Professor Farghalli A. Mohamed, Ph.D., Department of Chemical Engineering and Materials Science, has been named the 2011-2012 recipient of UC Irvine’s Distinguished Faculty Award for Teaching. The Distinguished Faculty Awards are given to Academic Senate members who have achieved excellence through their activities in research, teaching and service.


 


Mohamed has been a strong advocate of incorporating undergraduates in graduate research programs through UC LEADS (Leadership Excellence through Advanced Degrees), Undergraduate Research Opportunity Program (UROP), Summer Undergraduate Research Program (SURP), California Alliance for Minority Participation (CAMP) and The Henry Samueli School of Engineering Research Fellowship.


 


He has been very successful in attracting undergraduate students to participate in research in his laboratories. His contribution to the careers of undergraduate students has gone beyond merely making his laboratories available to them in order to gain research experience.  In supervising undergraduate students, he made special efforts to encourage students to consider future graduate education and to motivate them to perform well in their studies.  As a result of these efforts, several undergraduate students, who worked under his supervision, joined graduate programs at UC Irvine and other leading institutions (Stanford, MIT, Northwestern, Carnegie Mellon, UCLA, and UC San Diego). Additionally, Mohamed mentored and advised the first legally blind female student as an undergraduate in the Department of Mechanical and Aerospace Engineering and later as a Ph.D. student in the interdisciplinary Materials Science and Engineering Program in The Henry Samueli School of Engineering.


 


In addition to his excellent teaching and effective mentoring, Mohamed has made enormous and long-lasting contributions to engineering education at UC Irvine.
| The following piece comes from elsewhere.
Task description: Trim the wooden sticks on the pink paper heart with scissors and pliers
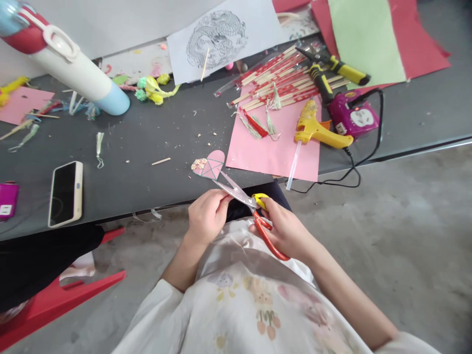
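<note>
My right hand point(283, 227) grips a pair of scissors point(271, 241) with red and yellow handles. Its blades are parted and point up and left over the table edge. Beside the lower blade is my left hand point(207, 212), with thumb and fingers pinched together; whatever lies between them is hidden. Just beyond the blade tips, a pink paper heart point(214, 164) with dark drawn lines lies on the table. Small cream-coloured bits point(199, 164) are clustered on its left part.
On the grey table point(169, 128) are a phone point(66, 194), a tall bottle point(83, 73), pink paper point(254, 152), tassels point(258, 125), packed sticks point(273, 73), pliers point(332, 64) and a yellow glue gun point(317, 129) with its cord. A red stool point(66, 300) stands lower left.
</note>
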### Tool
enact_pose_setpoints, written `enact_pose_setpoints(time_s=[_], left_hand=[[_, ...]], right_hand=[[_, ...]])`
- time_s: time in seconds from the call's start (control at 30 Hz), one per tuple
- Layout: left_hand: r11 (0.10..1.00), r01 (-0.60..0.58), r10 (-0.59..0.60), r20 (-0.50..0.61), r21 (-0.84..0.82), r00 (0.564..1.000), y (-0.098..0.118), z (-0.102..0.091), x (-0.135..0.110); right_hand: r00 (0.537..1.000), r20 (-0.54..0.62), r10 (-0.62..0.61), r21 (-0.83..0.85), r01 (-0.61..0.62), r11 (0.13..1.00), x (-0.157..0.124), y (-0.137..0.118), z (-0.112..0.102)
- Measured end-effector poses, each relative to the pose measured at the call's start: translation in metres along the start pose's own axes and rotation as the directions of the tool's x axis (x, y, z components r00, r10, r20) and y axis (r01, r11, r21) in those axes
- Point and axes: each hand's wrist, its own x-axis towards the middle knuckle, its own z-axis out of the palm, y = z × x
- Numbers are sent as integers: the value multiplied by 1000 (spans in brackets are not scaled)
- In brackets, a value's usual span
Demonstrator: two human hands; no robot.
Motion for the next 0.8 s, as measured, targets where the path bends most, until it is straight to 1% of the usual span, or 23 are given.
enact_pose_setpoints(time_s=[0.07, 0.13, 0.3, 0.53, 0.8], left_hand=[[1000, 4, -4, 2, 2, 1000, 1, -1, 0], [1000, 4, -4, 6, -2, 1000, 3, -2, 0], [1000, 2, -1, 10, -20, 1000, 7, -4, 0], [999, 39, -39, 20, -1, 999, 8, -5, 1], [997, 54, -50, 74, -51, 996, 6, -3, 1]], right_hand=[[998, -10, -60, 20, 60, 998, 0, 1, -1], [996, -19, -92, 25, 93, 995, 0, 2, -1], [993, -32, -109, -8, 109, 994, 0, 3, -2], [994, -95, -55, -25, 53, 998, 2, 0, 1], [999, -25, 40, -41, -41, 998, 0, -1, -1]])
When he joined UC Irvine in 1980, no materials science and engineering educational program existed in the School.He founded the Materials Science and Engineering degree program (MSE) in the Samueli School and created an interdisciplinary Materials Science and Engineering graduate concentration, a fully accredited MSE major and an MSE minor. 


 


During the past two decades, MSE has become an important component of modern engineering education, partly because of the increased level of sophistication required of engineering materials in a rapidly changing technological society, and partly because the selection of materials has increasingly become an integral part of almost every modern engineering design. In fact, further improvements in designs are now viewed more as primarily a materials issue.


 


Mohamed earned his B.S. from Cairo University in Egypt and went on to earn M.S. and Ph.D. degrees from the University of California, Berkeley.